Birleşmiş Milletler Gıda ve Tarım Örgütü (FAO) Türkiye Temsilcisi ve Orta Asya Alt Bölge Ofisi Koordinatörü Dr. Viorel Gutu, Anadolu coğrafyasının zenginlerinin altını çizdi. Gutu, "Türkiye’nin iklimi, gıdası ve doğası da oldukça zengin. Göbeklitepe’deki son bulgular, 12 bin yıl önce başlayan insan uygarlığının ve tarımsal gelişmenin erken belirtilerini gösteriyor. Ayrıca, pek çok bilimsel makale Güneydoğu Anadolu’daki Karacadağ Dağı’nın bugün dünyayı besleyen buğday, mercimek ve nohut gibi temel bitkileri sunduğunu bildirmektedir. FAO ve Türkiye bu kaynakların sürdürülebilir kullanımını teşvik etmek ve korumak için uzun zamandır el ele çalışıyor. Bu kitapla, bu çabalara yalnızca bilinçlendirme yoluyla değil, aynı zamanda biyoçeşitliliğimizin korunması ve sürdürülebilir yönetimi için karar vericiler, yetkililer ve eğitimciler için de bir rehber oluşturarak bir katkı sağlamayı umuyoruz” dedi.
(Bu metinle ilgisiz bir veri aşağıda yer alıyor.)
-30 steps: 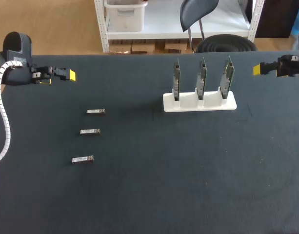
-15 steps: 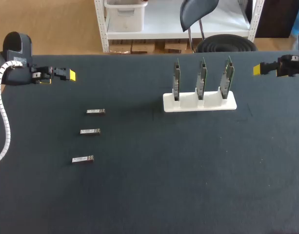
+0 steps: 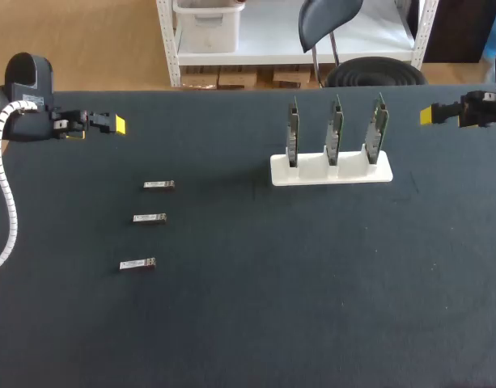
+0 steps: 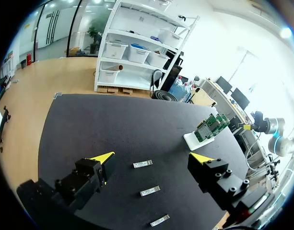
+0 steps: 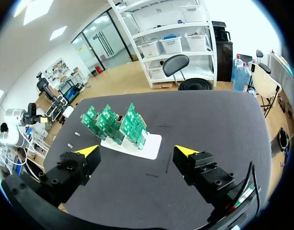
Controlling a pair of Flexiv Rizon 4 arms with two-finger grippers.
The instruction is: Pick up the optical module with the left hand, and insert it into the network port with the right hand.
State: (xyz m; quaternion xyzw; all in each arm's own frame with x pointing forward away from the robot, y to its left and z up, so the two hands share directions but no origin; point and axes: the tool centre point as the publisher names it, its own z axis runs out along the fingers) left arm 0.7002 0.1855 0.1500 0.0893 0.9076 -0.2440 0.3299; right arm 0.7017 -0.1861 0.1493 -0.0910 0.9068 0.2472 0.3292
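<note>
Left end effector [image 4: 153,156] and right end effector [image 5: 136,149] gape; modules [image 3: 149,218] seemingly untouched.

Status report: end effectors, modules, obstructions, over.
Left end effector open, right end effector open, both empty. Three optical modules flat on table. Nothing blocks the card rack.

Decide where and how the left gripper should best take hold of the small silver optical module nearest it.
Probably from straight above, the left gripper closing across the two long sides of the small silver optical module at mid-length. It lies flat on the black table, thin and long, well apart from its neighbours.
</note>
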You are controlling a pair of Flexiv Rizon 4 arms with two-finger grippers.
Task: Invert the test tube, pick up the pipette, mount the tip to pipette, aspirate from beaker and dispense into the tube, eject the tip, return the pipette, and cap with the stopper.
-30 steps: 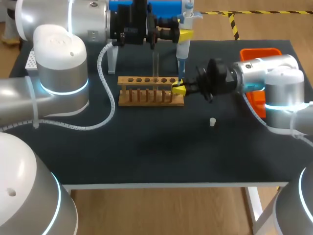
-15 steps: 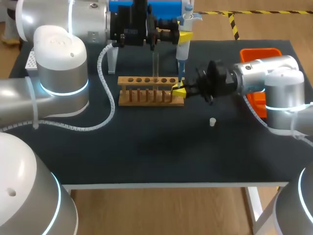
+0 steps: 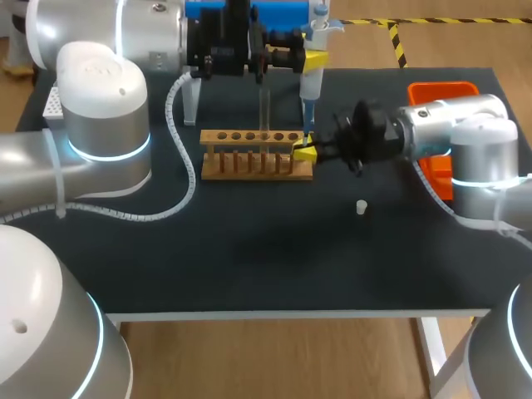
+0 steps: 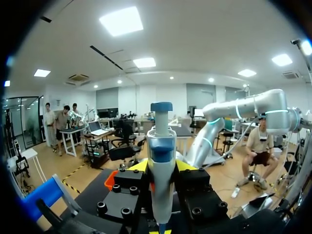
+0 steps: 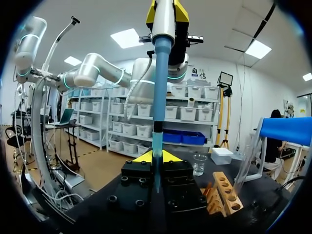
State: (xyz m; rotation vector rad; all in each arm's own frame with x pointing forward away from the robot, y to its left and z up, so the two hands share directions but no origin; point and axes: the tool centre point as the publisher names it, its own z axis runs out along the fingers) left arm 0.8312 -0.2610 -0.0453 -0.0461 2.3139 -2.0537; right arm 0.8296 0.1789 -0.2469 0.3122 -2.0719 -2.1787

İKİ KARDEŞ ÜLKE TARIMDA DA BİRLİKTE
Lansmana katılan Azerbaycan Tarım Bakanı İmam Karimov, iki ülke arasında işbirliğinin tarımda da devam edeceğini söyledi. Karimov, “Tarım her iki kardeş ülkenin en büyük mirasıdır. Tarımsal kalkınma siyasetimizi korumalıyız. Zengin ekosistemden faydalanarak toprağa vurulan ziyanı azaltmamız gerekiyor. En yeni sistemlerden faydalanarak ekosistemi korumalıyız. Azerbaycan olarak asıl hedeflerimiz kaynakları doğru kullanıp bu kaynakları ilerleyen nesillere aktarmayı hedefliyoruz. Türkiye-FAO-Azerbaycan olarak ilişkilerimizi daha da geliştirmeyi istiyoruz” ifadelerini kullandı.
Etkinliğin ardından Tarım ve Orman Bakanı Bekir Pakdemirli ve katılımcılar fidan dikimi gerçekleştirdi.